*WHAT NEEDS TO BE DONE*. Only a number is wanted: how many lines in the listing contain the word "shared"?

*COLLECTED MATERIAL*.
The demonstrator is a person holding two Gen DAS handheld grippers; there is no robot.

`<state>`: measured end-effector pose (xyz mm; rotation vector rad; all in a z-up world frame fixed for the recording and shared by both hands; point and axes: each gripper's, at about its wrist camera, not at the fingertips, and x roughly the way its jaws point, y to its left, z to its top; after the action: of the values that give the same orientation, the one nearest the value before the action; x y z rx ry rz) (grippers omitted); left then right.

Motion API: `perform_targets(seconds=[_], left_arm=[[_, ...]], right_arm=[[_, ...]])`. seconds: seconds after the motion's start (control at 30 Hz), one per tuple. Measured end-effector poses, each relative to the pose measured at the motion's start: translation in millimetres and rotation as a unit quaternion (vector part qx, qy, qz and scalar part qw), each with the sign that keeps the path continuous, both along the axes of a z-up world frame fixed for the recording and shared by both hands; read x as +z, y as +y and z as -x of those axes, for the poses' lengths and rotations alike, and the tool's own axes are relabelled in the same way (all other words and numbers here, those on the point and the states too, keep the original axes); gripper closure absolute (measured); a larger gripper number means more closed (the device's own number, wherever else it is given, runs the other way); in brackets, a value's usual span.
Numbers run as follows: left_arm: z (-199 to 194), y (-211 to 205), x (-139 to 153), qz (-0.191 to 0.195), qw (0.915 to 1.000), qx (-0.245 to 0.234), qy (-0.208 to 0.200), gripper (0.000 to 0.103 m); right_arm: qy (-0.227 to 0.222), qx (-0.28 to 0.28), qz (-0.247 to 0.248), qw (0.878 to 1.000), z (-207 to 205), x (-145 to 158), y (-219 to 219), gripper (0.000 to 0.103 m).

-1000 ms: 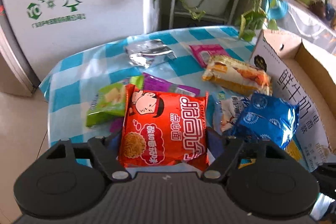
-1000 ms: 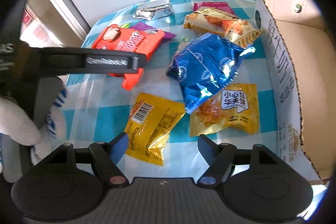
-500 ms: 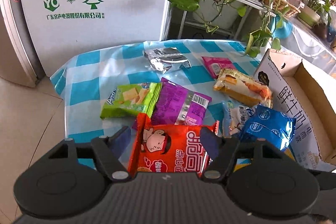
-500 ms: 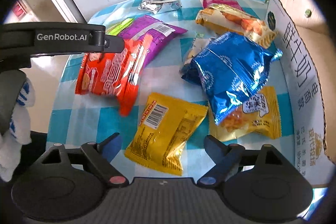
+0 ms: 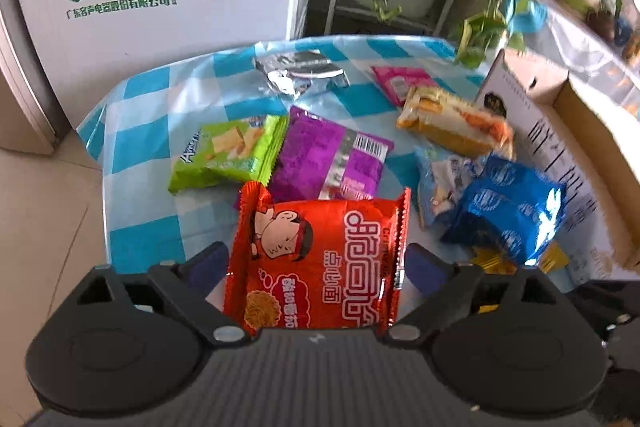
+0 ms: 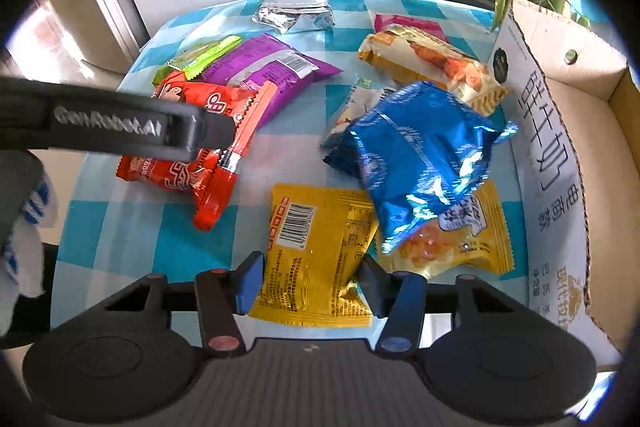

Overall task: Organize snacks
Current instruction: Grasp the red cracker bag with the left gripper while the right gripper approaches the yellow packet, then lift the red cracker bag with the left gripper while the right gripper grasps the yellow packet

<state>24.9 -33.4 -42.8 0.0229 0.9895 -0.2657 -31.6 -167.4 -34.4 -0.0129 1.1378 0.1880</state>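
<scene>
A red noodle packet (image 5: 312, 227) lies on the blue-checked tablecloth (image 5: 140, 227) between the fingers of my left gripper (image 5: 315, 263). Its jaws are opening and a gap shows at the left pad. The right wrist view shows the same left gripper (image 6: 120, 123) as a black bar over the red packet (image 6: 180, 175). My right gripper (image 6: 310, 273) is closing on a yellow packet with a barcode (image 6: 316, 239), both pads against its crumpled sides. An open cardboard box (image 6: 552, 155) stands at the right.
A blue bag (image 6: 420, 155) rests on a second yellow packet (image 6: 472, 247) beside the box. Purple (image 6: 264, 67), green (image 5: 224, 155), silver (image 6: 292, 13), pink (image 6: 404, 23) and orange (image 6: 432, 63) packets lie further back. A gloved hand (image 6: 24, 227) is at the left. Plants hang behind the table.
The left jaws have widened around the red packet, which has come down from its raised tilt. The right gripper moved in on the yellow packet and its fingers drew together on it.
</scene>
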Motion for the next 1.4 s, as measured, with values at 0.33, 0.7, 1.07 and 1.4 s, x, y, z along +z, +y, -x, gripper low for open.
perform_targets(seconds=[0.33, 0.7, 1.07, 1.4], left_arm=[[-6.2, -12.7, -21.9, -0.052, 0.9985, -0.008, 0.016, 0.002], [-5.2, -13.5, -30.7, -0.055, 0.9984, 0.009, 0.004, 0.000], [0.0, -13.9, -29.0, -0.054, 0.9985, 0.009, 0.000, 0.006], [21.4, -4.9, -16.1, -0.023, 0.9992, 0.026, -0.020, 0.027]], right_arm=[[0.006, -0.006, -0.011, 1.000, 2.5, 0.8, -4.9, 0.043], [0.010, -0.014, -0.012, 1.000, -2.1, -1.9, -4.4, 0.030], [-0.004, 0.005, 0.030, 1.000, -3.3, -7.1, 7.2, 0.039], [-0.009, 0.007, 0.009, 1.000, -1.6, 0.0, 1.4, 0.049]])
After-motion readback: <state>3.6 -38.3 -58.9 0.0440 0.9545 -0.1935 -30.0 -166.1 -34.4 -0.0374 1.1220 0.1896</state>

*RESPONSE AREA*. 2